I'd need help with this problem:
Let $H$ be an abelian group. Let $T \leq H$ and $T' \leq H$ be finite subgroups of H. Let $F \leq H$ and $F' \leq H$ be free subgroups of H.
Suppose $H = T \times F = T' \times F'$. Show that $T = T'$. Does the same conclusion hold for $F$?
I don't really know how to approach the problem. I feel like I should use the Theorem of Classification of finitely generated abelian groups, but H isn't finitely generated.
Thanks in advance for any help!
On
Given a direct product of Abelian groups $G=T_0\times F_0$ with $T_0$ being finite and $F_0$ free, the torsion subgroup of $G$ is $T_0\times \{0_{F_0}\}$, as every element $x\neq 0_{F_0}$ in $F_0$ has infinite order. That is how you can identify $T_0$. So indeed, $T=T'$ in your problem.
As for the free part, it is not true (not even for finitely generated Abelian groups). Say $G= (\mathbb{Z}_2,+)\times (\mathbb{Z},+)$. Then you can have $F= \langle (0,1) \rangle$ and $F'= \langle (1,1) \rangle$.

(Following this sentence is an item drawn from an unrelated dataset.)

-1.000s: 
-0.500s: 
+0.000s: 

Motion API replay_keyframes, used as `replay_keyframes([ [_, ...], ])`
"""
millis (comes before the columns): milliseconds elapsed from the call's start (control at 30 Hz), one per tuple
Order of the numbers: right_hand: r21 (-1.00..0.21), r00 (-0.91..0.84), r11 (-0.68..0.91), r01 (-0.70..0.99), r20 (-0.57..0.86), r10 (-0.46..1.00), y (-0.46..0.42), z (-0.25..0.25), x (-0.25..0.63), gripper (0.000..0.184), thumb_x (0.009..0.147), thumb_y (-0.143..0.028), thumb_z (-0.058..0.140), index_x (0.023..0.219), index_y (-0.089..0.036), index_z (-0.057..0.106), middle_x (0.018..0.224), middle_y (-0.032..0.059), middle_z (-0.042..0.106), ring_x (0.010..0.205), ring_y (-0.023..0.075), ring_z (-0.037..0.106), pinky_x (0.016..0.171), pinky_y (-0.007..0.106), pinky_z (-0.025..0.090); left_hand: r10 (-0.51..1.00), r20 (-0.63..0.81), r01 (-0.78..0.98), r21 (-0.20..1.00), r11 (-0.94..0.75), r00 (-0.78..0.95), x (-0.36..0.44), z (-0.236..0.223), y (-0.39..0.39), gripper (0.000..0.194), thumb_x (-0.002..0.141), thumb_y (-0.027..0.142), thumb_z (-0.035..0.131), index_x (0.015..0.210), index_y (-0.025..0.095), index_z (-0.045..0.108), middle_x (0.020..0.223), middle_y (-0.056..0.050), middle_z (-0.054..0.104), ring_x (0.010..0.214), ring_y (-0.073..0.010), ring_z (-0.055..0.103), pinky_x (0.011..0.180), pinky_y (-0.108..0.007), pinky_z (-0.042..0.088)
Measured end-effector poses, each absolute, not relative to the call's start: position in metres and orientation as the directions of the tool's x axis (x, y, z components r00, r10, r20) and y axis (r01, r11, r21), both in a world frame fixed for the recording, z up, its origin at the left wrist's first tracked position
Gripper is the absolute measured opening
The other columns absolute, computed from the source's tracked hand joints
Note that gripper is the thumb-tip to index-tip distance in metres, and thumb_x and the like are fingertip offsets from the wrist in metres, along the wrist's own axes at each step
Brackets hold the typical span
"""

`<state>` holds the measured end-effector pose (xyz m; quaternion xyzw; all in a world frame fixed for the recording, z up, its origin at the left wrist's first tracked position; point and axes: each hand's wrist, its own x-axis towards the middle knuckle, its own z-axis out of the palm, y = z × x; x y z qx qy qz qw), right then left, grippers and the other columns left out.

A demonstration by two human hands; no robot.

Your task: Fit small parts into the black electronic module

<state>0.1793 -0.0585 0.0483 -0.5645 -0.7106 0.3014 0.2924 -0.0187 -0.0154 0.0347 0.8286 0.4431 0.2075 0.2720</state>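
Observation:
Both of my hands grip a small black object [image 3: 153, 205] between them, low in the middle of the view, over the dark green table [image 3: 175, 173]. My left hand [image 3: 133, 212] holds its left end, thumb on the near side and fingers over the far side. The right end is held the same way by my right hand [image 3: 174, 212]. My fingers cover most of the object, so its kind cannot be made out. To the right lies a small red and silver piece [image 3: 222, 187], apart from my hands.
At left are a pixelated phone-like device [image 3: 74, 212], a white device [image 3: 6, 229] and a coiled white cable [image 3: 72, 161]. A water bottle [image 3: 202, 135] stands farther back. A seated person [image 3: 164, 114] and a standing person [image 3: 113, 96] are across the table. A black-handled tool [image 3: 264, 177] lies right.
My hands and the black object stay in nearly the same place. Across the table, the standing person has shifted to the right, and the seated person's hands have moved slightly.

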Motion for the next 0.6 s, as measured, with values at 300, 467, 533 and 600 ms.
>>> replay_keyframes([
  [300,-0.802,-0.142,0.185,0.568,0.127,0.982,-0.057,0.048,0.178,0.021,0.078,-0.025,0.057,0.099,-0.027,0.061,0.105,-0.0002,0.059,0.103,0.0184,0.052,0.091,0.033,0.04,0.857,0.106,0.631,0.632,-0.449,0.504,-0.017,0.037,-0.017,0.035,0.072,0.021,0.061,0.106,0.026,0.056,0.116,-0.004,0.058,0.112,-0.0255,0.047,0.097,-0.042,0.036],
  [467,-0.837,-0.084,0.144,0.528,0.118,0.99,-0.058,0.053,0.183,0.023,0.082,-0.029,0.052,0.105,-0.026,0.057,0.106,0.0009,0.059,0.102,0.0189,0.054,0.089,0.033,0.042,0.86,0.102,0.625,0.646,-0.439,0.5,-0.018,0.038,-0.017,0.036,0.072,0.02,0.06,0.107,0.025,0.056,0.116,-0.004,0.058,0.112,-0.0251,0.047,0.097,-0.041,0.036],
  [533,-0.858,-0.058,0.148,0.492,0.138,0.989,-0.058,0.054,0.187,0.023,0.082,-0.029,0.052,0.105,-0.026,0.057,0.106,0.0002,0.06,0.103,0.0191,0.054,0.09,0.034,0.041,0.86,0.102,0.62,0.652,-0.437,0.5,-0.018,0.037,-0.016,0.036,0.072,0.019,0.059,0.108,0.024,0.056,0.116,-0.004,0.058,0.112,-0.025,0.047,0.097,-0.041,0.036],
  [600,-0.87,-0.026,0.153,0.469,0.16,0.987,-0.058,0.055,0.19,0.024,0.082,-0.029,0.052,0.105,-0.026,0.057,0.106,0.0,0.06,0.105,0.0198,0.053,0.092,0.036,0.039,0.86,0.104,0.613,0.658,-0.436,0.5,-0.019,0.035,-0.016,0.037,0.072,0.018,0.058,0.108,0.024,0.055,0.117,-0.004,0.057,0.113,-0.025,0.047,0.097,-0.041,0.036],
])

Hint: if $t'\in T'$, then $t'\in H = T \times F$, so you can write $t' = tf$ where $t\in T$ and $f\in F$. Now $t'$ has a finite order (since it lies in a finite subgroup), and so does $t$; let $n$ be a multiple of both those orders. What happens when you raise both sides of $t'=tf$ to the $n$th power in the abelian group $H$? What do you conclude about $f$? This should allow you to show that $T' \subseteq T$, and the reverse inclusion follows by the same argument.